▶ **WHAT YOU SHOULD DO**:
Copy every line of the entries that has the string "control" in it.

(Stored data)
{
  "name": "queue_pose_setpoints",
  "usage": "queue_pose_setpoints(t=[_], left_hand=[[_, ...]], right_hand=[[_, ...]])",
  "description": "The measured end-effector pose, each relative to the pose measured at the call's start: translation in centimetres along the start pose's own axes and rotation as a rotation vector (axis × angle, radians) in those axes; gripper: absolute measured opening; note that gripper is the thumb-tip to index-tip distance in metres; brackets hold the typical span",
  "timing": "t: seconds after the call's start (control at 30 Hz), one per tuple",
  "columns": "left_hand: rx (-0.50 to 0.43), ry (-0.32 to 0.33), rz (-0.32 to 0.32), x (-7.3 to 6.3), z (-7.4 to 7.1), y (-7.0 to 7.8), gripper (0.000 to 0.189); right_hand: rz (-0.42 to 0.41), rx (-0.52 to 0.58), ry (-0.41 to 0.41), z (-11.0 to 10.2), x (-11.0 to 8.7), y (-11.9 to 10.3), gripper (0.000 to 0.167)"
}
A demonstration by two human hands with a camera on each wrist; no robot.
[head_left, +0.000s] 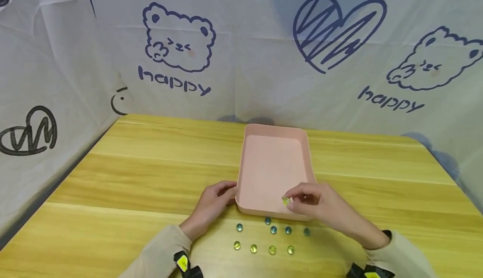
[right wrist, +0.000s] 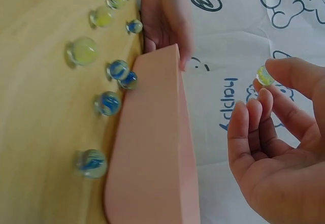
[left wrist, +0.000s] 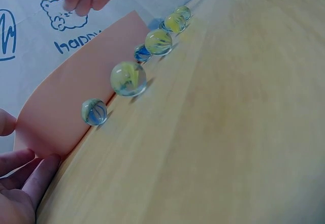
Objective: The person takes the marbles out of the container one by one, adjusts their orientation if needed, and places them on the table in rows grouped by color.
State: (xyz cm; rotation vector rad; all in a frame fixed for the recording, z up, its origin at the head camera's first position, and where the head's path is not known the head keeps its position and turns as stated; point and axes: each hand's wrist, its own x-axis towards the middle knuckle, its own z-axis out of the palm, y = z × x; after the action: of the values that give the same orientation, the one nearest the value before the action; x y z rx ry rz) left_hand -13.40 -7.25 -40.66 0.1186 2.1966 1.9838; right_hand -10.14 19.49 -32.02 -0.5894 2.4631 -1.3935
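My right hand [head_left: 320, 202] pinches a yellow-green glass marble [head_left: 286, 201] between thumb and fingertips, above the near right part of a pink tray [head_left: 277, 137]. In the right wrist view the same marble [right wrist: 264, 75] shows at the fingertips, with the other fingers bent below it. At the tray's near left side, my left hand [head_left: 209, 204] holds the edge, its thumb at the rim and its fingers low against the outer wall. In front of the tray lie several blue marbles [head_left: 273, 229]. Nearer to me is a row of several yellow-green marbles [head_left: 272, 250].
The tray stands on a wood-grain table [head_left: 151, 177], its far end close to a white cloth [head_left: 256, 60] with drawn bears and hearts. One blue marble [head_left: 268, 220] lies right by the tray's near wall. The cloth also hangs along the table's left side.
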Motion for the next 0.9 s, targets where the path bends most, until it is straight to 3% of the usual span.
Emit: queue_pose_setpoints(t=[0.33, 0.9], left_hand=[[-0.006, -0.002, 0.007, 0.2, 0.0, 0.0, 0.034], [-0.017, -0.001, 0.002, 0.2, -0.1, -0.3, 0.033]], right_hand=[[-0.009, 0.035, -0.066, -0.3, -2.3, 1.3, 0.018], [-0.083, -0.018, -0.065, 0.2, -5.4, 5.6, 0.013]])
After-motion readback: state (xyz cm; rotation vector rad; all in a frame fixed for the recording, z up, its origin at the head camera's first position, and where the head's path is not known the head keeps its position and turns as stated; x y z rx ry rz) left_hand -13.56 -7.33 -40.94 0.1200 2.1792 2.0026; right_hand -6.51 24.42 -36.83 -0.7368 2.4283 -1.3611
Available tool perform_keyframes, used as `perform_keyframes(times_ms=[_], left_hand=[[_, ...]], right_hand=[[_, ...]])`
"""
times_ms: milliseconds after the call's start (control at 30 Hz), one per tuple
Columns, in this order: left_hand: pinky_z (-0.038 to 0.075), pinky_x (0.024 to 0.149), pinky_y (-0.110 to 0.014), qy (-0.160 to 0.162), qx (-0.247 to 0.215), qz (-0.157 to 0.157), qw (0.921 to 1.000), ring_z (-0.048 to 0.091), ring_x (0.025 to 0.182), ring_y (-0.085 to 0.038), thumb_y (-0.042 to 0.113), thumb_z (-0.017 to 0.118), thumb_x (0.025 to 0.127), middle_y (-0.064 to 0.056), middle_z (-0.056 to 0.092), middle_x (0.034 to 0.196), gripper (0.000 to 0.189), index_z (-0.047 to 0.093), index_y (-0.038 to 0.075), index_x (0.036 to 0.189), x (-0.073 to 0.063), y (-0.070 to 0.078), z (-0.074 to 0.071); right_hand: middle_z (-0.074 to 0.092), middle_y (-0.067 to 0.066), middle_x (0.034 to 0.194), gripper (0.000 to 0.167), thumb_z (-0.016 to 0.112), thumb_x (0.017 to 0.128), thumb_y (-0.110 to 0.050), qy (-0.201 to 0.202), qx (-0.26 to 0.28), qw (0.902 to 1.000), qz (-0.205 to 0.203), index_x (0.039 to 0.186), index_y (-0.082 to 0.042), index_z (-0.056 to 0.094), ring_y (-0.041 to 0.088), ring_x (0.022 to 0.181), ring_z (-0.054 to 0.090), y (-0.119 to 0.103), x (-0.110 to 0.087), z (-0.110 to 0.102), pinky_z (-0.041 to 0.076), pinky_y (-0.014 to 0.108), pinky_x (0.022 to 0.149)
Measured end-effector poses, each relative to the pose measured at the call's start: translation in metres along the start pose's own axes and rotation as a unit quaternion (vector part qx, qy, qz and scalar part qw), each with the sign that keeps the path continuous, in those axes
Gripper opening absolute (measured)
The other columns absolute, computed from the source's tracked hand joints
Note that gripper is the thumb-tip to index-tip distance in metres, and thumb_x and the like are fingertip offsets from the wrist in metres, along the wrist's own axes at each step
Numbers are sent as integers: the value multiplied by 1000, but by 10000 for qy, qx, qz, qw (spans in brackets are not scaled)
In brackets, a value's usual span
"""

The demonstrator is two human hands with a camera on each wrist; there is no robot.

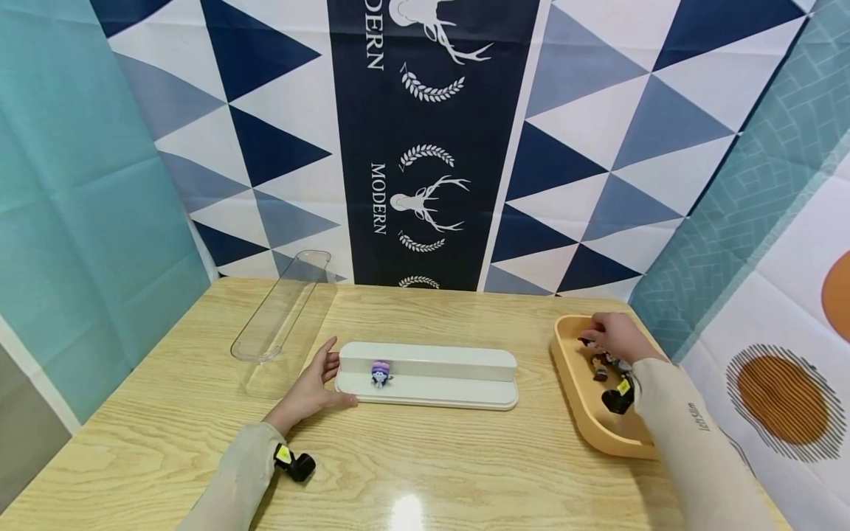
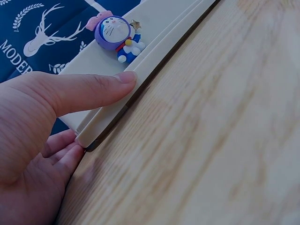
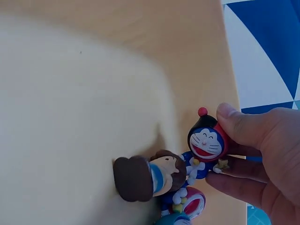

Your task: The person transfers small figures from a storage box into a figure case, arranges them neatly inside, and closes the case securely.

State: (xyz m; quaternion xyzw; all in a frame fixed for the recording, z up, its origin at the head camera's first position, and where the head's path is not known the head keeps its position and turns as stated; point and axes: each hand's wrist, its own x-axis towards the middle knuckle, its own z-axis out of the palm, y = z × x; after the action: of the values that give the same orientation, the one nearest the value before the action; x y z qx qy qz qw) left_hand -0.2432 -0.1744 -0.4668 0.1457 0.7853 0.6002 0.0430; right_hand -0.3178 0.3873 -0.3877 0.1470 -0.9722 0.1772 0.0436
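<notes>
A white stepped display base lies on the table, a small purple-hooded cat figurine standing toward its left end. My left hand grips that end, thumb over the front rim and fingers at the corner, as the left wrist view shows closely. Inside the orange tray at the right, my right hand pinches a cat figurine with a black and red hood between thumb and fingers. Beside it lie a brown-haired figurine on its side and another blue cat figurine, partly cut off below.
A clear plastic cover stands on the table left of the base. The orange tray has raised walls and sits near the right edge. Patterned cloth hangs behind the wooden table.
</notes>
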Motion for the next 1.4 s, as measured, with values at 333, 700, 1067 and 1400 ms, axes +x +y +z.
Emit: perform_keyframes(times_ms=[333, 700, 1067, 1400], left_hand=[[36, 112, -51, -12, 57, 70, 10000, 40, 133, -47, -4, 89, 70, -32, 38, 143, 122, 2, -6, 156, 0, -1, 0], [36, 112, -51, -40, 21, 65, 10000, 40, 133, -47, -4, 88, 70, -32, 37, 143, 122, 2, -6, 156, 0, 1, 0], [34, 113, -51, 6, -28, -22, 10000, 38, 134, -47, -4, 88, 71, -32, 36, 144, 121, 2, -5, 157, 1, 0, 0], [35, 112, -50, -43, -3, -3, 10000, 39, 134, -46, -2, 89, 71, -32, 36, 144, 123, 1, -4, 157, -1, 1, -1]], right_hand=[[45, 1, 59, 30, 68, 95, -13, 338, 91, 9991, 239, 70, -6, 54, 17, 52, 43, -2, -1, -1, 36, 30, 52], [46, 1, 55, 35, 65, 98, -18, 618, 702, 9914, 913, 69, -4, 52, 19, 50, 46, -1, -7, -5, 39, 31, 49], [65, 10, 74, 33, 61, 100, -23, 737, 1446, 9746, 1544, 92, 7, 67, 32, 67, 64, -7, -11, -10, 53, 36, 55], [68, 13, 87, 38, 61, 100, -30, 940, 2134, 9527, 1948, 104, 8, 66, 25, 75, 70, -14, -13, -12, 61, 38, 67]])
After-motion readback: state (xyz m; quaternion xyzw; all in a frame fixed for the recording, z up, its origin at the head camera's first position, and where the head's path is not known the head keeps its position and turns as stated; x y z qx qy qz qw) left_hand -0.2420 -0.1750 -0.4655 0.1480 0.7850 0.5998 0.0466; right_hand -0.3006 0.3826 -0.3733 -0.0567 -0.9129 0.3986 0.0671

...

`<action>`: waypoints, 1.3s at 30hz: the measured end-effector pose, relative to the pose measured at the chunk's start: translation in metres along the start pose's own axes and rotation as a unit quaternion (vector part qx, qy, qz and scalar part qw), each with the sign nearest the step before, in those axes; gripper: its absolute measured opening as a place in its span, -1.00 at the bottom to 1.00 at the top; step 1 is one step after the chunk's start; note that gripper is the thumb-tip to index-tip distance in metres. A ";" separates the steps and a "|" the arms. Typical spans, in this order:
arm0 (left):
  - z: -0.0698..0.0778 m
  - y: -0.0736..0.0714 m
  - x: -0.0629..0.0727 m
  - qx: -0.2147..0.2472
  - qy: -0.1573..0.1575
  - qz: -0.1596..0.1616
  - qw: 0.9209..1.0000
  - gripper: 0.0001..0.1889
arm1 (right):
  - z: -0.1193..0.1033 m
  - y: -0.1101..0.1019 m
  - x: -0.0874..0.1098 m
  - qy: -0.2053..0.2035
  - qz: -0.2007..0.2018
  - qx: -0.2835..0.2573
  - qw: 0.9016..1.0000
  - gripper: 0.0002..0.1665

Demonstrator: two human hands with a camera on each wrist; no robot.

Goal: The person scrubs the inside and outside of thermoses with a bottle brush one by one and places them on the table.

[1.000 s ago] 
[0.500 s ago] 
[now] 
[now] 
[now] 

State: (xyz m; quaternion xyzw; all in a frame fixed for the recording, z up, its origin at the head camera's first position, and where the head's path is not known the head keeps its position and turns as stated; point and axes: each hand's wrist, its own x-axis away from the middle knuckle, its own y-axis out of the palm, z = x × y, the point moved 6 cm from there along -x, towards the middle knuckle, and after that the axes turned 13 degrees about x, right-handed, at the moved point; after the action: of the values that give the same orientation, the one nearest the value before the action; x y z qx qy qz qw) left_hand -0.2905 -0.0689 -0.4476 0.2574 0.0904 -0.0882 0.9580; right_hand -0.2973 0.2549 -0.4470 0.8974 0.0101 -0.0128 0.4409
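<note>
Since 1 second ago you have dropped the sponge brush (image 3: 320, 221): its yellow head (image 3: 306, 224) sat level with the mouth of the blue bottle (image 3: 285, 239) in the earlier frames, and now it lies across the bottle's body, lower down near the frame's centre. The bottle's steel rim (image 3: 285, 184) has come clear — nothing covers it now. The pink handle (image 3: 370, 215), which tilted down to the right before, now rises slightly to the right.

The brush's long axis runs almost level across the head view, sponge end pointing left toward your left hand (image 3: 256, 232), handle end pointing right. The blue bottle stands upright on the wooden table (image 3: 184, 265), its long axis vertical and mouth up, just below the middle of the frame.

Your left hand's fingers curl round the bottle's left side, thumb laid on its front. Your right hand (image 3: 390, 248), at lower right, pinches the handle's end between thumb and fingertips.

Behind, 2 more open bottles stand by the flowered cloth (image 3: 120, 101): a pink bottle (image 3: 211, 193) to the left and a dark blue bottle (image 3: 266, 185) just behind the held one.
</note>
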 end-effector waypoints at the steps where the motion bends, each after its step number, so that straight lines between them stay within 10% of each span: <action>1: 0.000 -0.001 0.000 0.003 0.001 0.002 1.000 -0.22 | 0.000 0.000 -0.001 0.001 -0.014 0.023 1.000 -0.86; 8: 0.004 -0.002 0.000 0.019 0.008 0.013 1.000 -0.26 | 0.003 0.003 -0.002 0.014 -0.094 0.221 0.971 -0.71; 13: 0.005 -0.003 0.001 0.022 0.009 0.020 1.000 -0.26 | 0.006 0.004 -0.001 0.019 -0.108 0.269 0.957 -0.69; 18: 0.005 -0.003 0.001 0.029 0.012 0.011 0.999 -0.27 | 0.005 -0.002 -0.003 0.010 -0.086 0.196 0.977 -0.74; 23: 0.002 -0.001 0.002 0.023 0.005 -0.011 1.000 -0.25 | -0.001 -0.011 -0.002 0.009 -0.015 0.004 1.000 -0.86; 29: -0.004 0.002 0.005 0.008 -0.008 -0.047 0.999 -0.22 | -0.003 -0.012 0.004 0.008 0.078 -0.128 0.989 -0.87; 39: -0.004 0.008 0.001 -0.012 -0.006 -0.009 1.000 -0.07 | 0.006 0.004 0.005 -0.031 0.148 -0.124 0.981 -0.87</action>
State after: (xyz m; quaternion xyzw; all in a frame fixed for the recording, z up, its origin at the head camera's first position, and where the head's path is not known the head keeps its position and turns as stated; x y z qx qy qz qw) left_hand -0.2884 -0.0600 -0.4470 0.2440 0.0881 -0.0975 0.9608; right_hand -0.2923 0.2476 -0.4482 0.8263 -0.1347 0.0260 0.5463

▶ **TASK SOLUTION**:
  "timing": "t: seconds after the call's start (control at 30 Hz), one per tuple",
times_ms: milliseconds after the call's start (control at 30 Hz), one per tuple

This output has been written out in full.